What is needed: Transcribe every line of the listing below without any deviation.

Collected data:
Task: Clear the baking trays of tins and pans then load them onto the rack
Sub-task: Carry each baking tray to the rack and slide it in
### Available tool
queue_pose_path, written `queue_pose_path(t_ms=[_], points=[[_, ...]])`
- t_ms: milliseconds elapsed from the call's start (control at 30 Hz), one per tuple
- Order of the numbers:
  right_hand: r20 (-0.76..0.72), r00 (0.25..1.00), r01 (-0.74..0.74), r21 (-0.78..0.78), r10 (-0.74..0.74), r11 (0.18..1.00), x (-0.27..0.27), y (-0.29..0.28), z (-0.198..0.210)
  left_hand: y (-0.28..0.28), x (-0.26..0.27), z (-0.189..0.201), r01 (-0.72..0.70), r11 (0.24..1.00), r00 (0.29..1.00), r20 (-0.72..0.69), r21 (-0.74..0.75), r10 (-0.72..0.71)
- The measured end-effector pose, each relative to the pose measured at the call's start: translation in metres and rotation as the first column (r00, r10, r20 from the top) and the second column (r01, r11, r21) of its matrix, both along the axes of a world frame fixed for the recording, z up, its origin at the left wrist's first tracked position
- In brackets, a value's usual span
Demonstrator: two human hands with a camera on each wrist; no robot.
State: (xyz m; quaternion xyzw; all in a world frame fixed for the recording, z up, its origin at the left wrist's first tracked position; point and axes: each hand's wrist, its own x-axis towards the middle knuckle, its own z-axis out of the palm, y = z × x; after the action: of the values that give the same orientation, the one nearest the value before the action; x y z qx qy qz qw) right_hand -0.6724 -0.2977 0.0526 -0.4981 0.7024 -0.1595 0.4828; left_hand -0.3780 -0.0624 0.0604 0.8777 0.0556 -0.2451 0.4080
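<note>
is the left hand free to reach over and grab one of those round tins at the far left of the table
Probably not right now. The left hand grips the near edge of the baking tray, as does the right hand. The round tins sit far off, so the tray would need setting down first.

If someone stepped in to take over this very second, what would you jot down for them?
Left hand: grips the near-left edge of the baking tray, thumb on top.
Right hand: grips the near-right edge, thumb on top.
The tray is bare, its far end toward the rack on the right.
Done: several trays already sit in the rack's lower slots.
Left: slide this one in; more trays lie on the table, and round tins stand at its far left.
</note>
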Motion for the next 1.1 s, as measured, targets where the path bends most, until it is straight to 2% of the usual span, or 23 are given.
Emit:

Finished task:
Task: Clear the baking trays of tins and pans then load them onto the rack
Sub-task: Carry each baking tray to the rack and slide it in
### Available tool
queue_pose_path, written `queue_pose_path(t_ms=[_], points=[[_, ...]])`
- t_ms: milliseconds elapsed from the call's start (control at 30 Hz), one per tuple
- Order of the numbers:
  right_hand: r20 (-0.76..0.72), r00 (0.25..1.00), r01 (-0.74..0.74), r21 (-0.78..0.78), r10 (-0.74..0.74), r11 (0.18..1.00), x (-0.27..0.27), y (-0.29..0.28), z (-0.198..0.210)
  left_hand: y (-0.28..0.28), x (-0.26..0.27), z (-0.189..0.201), r01 (-0.72..0.70), r11 (0.24..1.00), r00 (0.29..1.00), r20 (-0.72..0.69), r21 (-0.74..0.75), r10 (-0.72..0.71)
- The measured end-effector pose, each relative to the pose measured at the call's start: translation in metres and rotation as the first column (r00, r10, r20 from the top) and the second column (r01, r11, r21) of its matrix, both along the axes of a world frame fixed for the recording, z up, its origin at the left wrist's first tracked position
- In brackets, a value's usual span
Demonstrator: two human hands with a camera on each wrist; no robot.
State: (xyz m; quaternion xyzw; all in a world frame fixed for the recording, z up, its origin at the left wrist's first tracked position; point and axes: each hand's wrist, its own x-axis towards the middle knuckle, its own z-axis out of the palm, y = z × x; after the action: of the values that give the same orientation, the one nearest the value before the action; x y z qx qy qz qw) right_hand -0.6724 -0.2977 0.0526 -0.4981 0.7024 -0.1595 0.4828; left_hand -0.3780 -0.0624 0.0604 0.8777 0.0556 -0.2451 0.4080
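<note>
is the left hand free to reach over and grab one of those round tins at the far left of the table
Probably not right now. The left hand grips the near edge of the baking tray, as does the right hand. The round tins sit far off, so the tray would need setting down first.

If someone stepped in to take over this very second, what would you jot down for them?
Left hand: grips the near-left edge of the baking tray, thumb on top.
Right hand: grips the near-right edge, thumb on top.
The tray is bare, its far end toward the rack on the right.
Done: several trays already sit in the rack's lower slots.
Left: slide this one in; more trays lie on the table, and round tins stand at its far left.
</note>
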Motion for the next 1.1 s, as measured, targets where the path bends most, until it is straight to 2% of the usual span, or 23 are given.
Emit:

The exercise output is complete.